§ **What needs to be done**: What you return must be every line from the beginning of the data through the line holding "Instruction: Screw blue", unchanged.
____ Records for this exercise
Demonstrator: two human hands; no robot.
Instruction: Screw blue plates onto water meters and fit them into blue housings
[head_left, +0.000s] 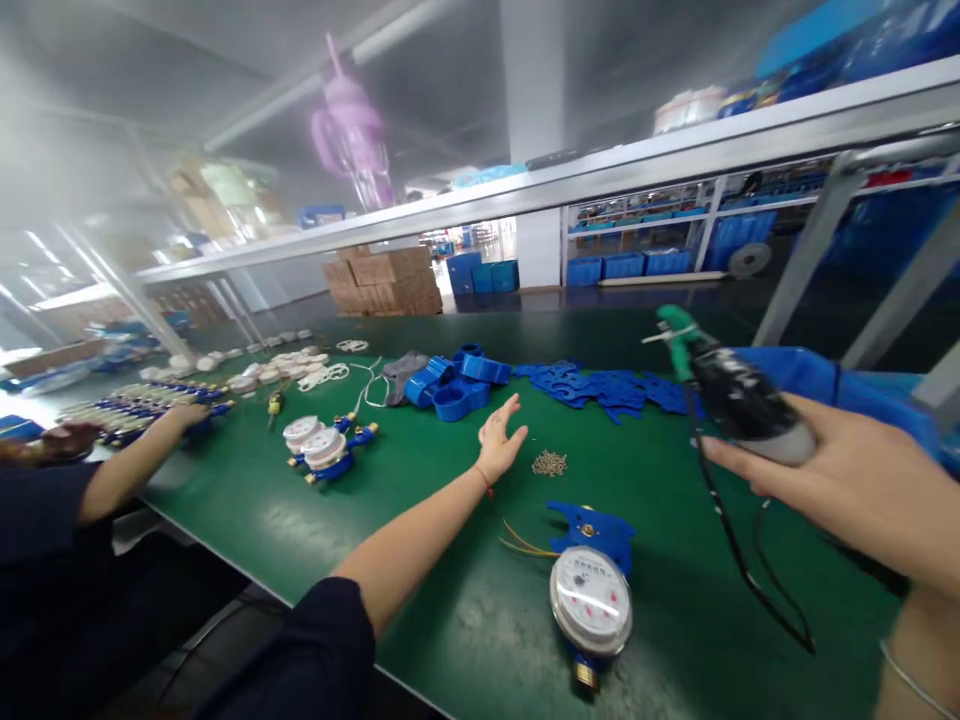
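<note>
My left hand (501, 440) reaches over the green bench with its fingers apart and nothing in it. A small pile of screws (550, 463) lies just right of it, and blue plastic housings (459, 385) sit beyond its fingertips. In my right hand (847, 480) is a black electric screwdriver (742, 400) with a green hook-shaped end, held up above the bench, its cord hanging down. Between my arms rests a water meter (591, 605) with a white dial and brass fitting. A flat blue plate (596, 530) and thin yellow wires are just behind it.
Flat blue plates (600, 385) are heaped at the back. Two meters (322, 445) stand to the left. A co-worker's arm (142, 455) reaches over rows of meters at far left. A white shelf (465, 200) crosses above, bearing a purple cup (356, 130). A blue bin (862, 390) is at right.
</note>
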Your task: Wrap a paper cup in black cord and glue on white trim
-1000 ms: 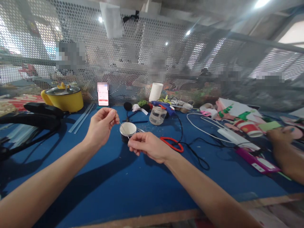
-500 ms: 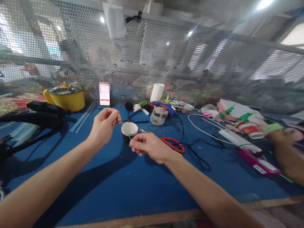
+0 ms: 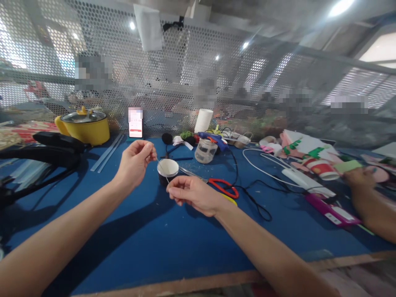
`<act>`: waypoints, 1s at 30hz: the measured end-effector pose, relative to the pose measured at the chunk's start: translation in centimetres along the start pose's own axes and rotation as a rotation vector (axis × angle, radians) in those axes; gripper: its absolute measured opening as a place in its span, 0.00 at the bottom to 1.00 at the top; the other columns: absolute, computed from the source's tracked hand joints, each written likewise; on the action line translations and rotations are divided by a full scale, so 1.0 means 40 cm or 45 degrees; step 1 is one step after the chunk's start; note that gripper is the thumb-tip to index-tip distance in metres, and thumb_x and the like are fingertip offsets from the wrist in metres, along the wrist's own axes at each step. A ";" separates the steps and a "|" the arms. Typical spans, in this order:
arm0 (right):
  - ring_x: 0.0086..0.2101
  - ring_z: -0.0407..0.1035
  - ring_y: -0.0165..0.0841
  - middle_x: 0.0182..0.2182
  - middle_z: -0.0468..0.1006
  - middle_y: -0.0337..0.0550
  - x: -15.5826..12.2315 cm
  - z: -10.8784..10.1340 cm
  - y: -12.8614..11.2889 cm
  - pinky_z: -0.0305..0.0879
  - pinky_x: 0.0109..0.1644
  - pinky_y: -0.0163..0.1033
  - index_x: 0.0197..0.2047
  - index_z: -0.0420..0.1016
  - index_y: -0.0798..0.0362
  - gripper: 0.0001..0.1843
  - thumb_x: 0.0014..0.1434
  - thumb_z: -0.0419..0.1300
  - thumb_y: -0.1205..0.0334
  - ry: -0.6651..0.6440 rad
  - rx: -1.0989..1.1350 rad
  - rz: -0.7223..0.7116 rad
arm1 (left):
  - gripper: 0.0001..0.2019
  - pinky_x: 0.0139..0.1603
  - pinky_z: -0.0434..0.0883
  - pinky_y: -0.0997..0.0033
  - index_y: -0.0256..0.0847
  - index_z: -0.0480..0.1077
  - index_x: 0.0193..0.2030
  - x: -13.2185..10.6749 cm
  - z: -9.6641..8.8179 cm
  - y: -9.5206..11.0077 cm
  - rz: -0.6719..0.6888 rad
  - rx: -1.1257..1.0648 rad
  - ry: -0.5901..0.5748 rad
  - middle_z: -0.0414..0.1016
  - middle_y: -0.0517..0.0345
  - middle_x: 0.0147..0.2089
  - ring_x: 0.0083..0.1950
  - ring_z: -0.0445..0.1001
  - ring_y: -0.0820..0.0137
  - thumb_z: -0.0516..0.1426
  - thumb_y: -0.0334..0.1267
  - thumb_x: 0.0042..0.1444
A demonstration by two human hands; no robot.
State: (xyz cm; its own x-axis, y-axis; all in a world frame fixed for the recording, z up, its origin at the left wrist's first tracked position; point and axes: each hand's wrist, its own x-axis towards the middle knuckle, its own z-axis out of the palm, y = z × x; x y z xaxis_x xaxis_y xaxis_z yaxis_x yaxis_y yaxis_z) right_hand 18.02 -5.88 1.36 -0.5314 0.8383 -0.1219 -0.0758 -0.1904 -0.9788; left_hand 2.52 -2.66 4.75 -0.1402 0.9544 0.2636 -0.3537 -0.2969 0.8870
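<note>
A thin, pale strand like wire or stiff thread [image 3: 163, 171] slants between my two hands, above a small cup [image 3: 173, 166]. White inside, the cup has a dark band around its lower part. My left hand [image 3: 136, 163] pinches the strand's upper end between thumb and fingertips, left of the cup. At the lower end, my right hand [image 3: 192, 194] pinches it in front of the cup's right side. Scissors [image 3: 223, 186] with red and yellow handles lie behind my right hand, partly hidden by it. Whether the strand touches the cup I cannot tell.
Behind the cup stand a clear plastic jar [image 3: 206, 152] and a blue glue gun [image 3: 216, 138]. A yellow pot [image 3: 89, 131] and a lit phone [image 3: 135, 123] are at the back left. Cables, a purple box [image 3: 331, 209] and another person's arm [image 3: 371, 206] are at right.
My right hand has shifted slightly left and down, still pinching the strand. The view has turned a little, showing more of the scissors. My left hand keeps its pinch.
</note>
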 end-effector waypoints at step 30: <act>0.18 0.60 0.21 0.16 0.71 0.35 -0.003 -0.007 0.014 0.54 0.22 0.31 0.21 0.70 0.58 0.17 0.35 0.69 0.54 0.081 0.062 0.076 | 0.10 0.24 0.62 0.80 0.36 0.62 0.21 0.002 -0.001 -0.011 0.010 0.024 -0.017 0.65 0.63 0.19 0.21 0.64 0.79 0.51 0.23 0.51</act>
State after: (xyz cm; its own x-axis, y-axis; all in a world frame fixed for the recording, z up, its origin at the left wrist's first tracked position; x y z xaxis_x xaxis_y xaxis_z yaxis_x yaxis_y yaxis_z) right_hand 18.29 -5.94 0.76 -0.4820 0.8551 -0.1912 -0.0876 -0.2642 -0.9605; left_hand 2.64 -2.47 4.38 -0.1305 0.9524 0.2754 -0.3350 -0.3038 0.8919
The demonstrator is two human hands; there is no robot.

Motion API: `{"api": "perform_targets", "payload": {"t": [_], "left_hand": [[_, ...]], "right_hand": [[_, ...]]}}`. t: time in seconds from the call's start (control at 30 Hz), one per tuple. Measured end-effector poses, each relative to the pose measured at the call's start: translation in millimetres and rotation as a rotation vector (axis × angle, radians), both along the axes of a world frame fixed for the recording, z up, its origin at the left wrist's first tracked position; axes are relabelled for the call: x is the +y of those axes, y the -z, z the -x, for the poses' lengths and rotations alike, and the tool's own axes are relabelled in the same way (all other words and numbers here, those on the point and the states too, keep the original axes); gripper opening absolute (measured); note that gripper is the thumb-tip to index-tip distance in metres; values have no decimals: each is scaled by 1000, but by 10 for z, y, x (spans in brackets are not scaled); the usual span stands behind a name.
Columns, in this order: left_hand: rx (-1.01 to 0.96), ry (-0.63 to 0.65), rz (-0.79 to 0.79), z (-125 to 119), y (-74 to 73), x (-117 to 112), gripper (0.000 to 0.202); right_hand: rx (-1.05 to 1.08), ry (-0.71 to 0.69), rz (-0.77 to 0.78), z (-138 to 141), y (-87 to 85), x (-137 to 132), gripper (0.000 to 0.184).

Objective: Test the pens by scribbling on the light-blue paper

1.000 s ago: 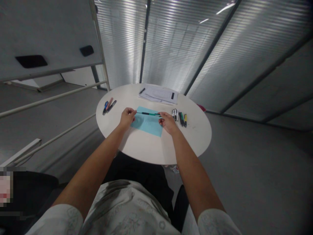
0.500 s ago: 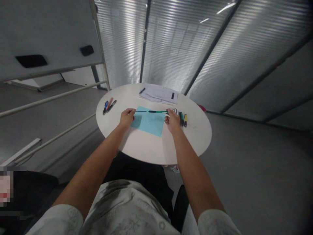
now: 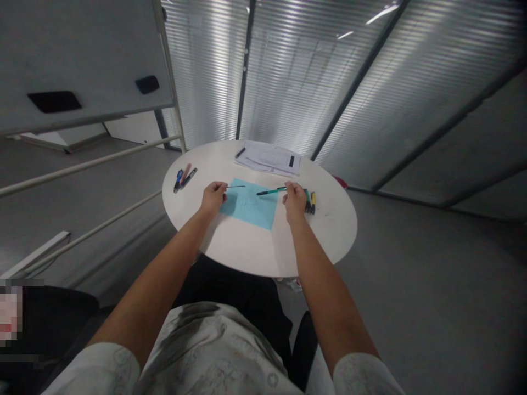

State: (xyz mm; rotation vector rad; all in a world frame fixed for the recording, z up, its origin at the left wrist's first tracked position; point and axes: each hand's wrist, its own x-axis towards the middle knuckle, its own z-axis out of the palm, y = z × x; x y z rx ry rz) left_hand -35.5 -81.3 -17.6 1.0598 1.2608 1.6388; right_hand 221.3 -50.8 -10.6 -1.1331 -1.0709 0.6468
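Observation:
My left hand [image 3: 213,198] pinches a thin black pen refill [image 3: 235,186] above the far edge of a light blue sheet of paper [image 3: 248,209]. My right hand [image 3: 295,202] holds a green and black pen body [image 3: 269,191], which points left toward the refill. A small gap separates the two pieces. My right hand is next to a group of marker pens [image 3: 308,202] and partly hides them. Both hands are over a round white table [image 3: 255,247].
Several pens [image 3: 184,179] lie at the table's left side. Papers [image 3: 267,157] and a black pen [image 3: 240,152] lie at the far edge. A red object [image 3: 340,181] shows past the right rim. A whiteboard [image 3: 82,49] stands at upper left, and railings run left of the table.
The pen has come apart into two separate pieces, with a gap between them. My right hand has moved right, toward the markers, and now covers more of them.

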Motion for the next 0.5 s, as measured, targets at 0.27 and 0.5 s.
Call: {"api": "perform_targets", "payload": {"t": [0.27, 0.5], "left_hand": [[119, 39, 5, 0, 30, -9, 15], [169, 38, 16, 7, 46, -2, 16]], "right_hand": [[-373, 211, -259, -19, -79, -61, 34], [-302, 287, -196, -97, -86, -26, 38]]}}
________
§ **Solution to the exercise**:
Demonstrator: two human hands; no robot.
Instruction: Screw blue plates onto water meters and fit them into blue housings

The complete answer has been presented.